## PROMPT
Find every line with the string "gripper" in the material below and copy it.

## INFORMATION SUPPLIED
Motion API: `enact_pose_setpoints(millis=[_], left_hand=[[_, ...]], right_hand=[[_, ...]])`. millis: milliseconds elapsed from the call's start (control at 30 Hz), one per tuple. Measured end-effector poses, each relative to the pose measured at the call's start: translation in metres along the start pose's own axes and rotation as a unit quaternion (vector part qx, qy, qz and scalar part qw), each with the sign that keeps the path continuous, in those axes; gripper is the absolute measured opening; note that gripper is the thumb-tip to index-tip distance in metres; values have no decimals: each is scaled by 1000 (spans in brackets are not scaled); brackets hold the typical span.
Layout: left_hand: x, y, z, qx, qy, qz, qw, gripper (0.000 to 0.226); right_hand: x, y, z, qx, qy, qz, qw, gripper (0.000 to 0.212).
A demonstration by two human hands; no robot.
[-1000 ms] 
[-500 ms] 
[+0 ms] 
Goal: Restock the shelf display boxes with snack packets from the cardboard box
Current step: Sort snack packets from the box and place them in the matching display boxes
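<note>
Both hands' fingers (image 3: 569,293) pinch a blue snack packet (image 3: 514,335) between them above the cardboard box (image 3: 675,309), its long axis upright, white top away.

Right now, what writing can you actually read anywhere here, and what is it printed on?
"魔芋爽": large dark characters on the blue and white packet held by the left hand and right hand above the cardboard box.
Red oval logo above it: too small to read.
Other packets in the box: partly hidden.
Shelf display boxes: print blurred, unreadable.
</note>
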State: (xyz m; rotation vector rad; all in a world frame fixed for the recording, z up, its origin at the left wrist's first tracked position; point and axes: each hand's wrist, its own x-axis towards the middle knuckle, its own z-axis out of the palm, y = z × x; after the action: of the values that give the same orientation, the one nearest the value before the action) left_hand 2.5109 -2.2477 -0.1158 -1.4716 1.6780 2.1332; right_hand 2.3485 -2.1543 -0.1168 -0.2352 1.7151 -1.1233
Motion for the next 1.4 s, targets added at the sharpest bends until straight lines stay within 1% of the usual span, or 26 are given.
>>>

## RESPONSE BOX
Motion API: `enact_pose_setpoints(millis=[_], left_hand=[[_, ...]], right_hand=[[_, ...]])`. millis: milliseconds elapsed from the call's start (control at 30 Hz), one per tuple. Measured end-effector poses, each relative to the pose measured at the call's start: translation in metres along the start pose's own axes and rotation as a unit quaternion (vector part qx, qy, qz and scalar part qw), each with the sign that keeps the path continuous, in those axes; gripper is the absolute measured opening; note that gripper is the thumb-tip to index-tip distance in metres; values have no decimals: each is scaled by 1000 (spans in brackets are not scaled); brackets hold the typical span.
Layout: left_hand: x, y, z, qx, qy, qz, qw, gripper (0.000 to 0.226); right_hand: x, y, z, qx, qy, qz, qw, gripper (0.000 to 0.212).

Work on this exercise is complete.